The discussion of ‘balance’ is a challenge in the RTS space, and it’s easy to talk past each other and get hung up on semantics. It’s crucial to recognize the different types of fun, such as mastery and power fantasy, to appreciate how they might be at odds. Different game modes allow players to pursue the kinds of experience they seek, and an RTS should give them the freedom to play the game on their terms, such as no rush maps. Imbalances make a game predictable and repetitive, and so balance is crucial as long as it doesn’t subordinate excitement and unique and quirky designs. To avoid the stigma of ‘balance’ as blandness, ‘fairness’ is a more helpful concept and aim. Units and abilities should feel unbalanced in certain situations to make them exciting to use, but they should retain fairness by being possible to counter or prevent.
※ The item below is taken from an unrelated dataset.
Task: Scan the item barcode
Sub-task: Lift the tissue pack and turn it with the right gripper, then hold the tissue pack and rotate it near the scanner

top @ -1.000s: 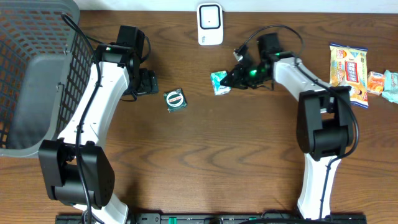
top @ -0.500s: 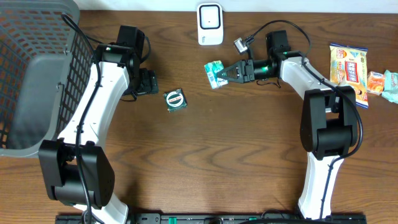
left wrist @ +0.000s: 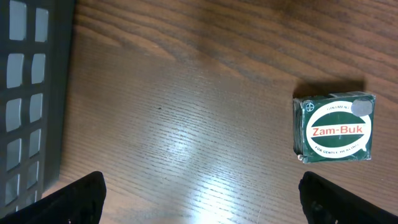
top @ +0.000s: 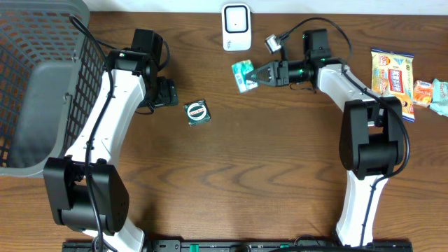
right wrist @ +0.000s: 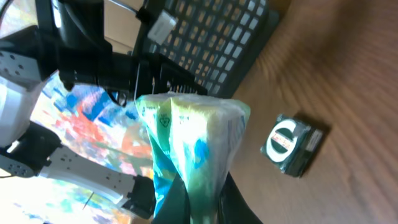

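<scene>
Near the top edge of the table (top: 280,175), just below and right of the white scanner (top: 236,26): the right gripper (top: 253,73) is clamped on a teal-and-white packet (top: 242,75). The arm is stretched out leftward and the packet sticks out beyond the fingertips, close to the scanner but not touching it.

Right wrist view: the packet (right wrist: 193,143) fills the centre, crumpled, and is pinched at its lower end between the dark fingers (right wrist: 177,200). No barcode is legible on the face shown.

Left gripper (top: 164,92): jaws spread wide, holding nothing. It hangs beside the dark mesh basket (top: 42,84). In the left wrist view, its two tips sit at the bottom corners with bare wood between them.

A green Zam-Buk box (top: 197,113) lies flat on the wood, label up, just right of the left gripper and well apart from the packet. The left wrist view (left wrist: 334,129) shows it clearly.

Several snack packets (top: 392,73) lie at the far right edge of the table.
</scene>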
Soft counters should generally be used over hard counters to give more flexibility and depth to unit interactions. Powerful spells and abilities should be anchored to something in the world, such as a fragile spell caster or a telegraphed delay. RTS games need drama, tension, and excitement, but this is not the same as random, unfair chaos. Elegance should be maintained by avoiding convoluted systems such as excessive armor types, and balance factors should be justifiable by lore reasons when possible. The gameplay should mesh with the art style to enhance immersion while minimizing contrivances to maintain the suspension of disbelief. Games with cartoony and unrealistic art styles can get away with very wacky gameplay because there’s no dissonance between presentation and gameplay. Balance is fun, but it’s the icing on the cake.